«Mässiges» Jahr für die Kraftwerke Hinterrhein AG
Das Wetter im vergangenen Geschäftsjahr der Kraftwerke Hinterrhein AG (KHR) war – man kann es sich denken – trocken und warm. Das wirkte sich negativ auf die Stromproduktion des Unternehmens und damit auch auf dessen Geschäftsergebnis 2017/2018 aus. «Wegen der überdurchschnittlichen Temperaturen mit unterdurchschnittlichen Niederschlagsmengen blickt die KHR auf ein mässiges Geschäftsjahr zurück», heisst es in einer Mitteilung des Energieunternehmens.
Produktionskosten sind gestiegen
Die KHR produzierte 1253 GWh Strom. Dieser Wert liege bei 89 Prozent des langjährigen Mittels von 1402 GWh. Das Kraftwerk Thusis produzierte rund 17 GWh, rund 33 GWh lieferten die Bahnstrommaschinen in Sils.
Die finanzielle Gesamtleistung betrug rund 73 Millionen Franken.

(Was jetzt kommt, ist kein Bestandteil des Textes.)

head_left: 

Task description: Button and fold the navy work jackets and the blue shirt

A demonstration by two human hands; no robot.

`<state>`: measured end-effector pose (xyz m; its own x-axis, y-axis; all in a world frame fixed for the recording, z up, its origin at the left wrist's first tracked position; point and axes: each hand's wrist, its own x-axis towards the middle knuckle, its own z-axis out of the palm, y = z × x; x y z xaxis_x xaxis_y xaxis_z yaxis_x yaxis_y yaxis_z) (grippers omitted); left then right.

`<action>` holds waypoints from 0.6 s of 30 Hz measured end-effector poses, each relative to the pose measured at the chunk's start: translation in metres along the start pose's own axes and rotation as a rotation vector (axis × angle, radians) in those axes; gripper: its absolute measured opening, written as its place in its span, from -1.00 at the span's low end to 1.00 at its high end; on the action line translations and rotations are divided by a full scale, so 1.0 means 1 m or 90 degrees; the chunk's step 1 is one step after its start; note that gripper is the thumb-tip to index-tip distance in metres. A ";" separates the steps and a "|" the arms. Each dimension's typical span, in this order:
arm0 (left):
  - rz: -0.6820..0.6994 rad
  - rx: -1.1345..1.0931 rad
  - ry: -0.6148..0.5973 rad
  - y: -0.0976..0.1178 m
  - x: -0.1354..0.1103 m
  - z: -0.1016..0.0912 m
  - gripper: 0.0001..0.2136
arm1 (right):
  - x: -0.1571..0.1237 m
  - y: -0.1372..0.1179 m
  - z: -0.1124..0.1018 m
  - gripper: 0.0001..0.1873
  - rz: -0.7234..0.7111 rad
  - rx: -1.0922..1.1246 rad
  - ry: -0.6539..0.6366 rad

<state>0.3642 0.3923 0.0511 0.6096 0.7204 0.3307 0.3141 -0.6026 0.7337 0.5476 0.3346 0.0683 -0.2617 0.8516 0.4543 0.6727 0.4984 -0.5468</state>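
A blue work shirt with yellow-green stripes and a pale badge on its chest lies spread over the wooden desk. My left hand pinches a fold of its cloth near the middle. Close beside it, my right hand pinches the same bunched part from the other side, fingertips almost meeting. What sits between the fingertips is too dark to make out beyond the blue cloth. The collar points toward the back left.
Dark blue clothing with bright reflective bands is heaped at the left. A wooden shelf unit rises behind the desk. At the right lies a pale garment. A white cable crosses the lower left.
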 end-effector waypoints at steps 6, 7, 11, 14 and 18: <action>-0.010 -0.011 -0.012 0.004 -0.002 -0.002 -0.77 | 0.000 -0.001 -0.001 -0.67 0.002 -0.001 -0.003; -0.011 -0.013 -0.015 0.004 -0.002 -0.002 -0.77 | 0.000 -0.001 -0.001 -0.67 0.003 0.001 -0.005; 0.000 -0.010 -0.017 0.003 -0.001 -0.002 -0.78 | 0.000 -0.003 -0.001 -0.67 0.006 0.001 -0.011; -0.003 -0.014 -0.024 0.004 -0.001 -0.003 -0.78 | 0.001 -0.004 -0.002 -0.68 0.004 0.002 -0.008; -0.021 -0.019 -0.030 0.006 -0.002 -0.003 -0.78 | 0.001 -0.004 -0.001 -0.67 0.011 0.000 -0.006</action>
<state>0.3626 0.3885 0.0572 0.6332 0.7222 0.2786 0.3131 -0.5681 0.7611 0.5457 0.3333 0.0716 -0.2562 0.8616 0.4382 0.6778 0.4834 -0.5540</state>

Die Wasserrechtsabgaben beliefen sich für das Unternehmen auf rund 19 Millionen Franken und die Jahreskosten zu Lasten der Aktionäre auf etwas weniger als 58 Millionen Franken. Daraus ergeben sich Produktionskosten von 4,88 Rappen pro KWh, wie es in der Mitteilung heisst. Im Vorjahr waren es noch 4,45 Rappen.
Nach wie vor befinde sich die schweizerische Wasserkraft und damit auch die KHR unter Kostendruck, schreibt die AG weiter. Sie sei weiterhin gezwungen, Massnahmen zur Optimierung der Kosten umzusetzen.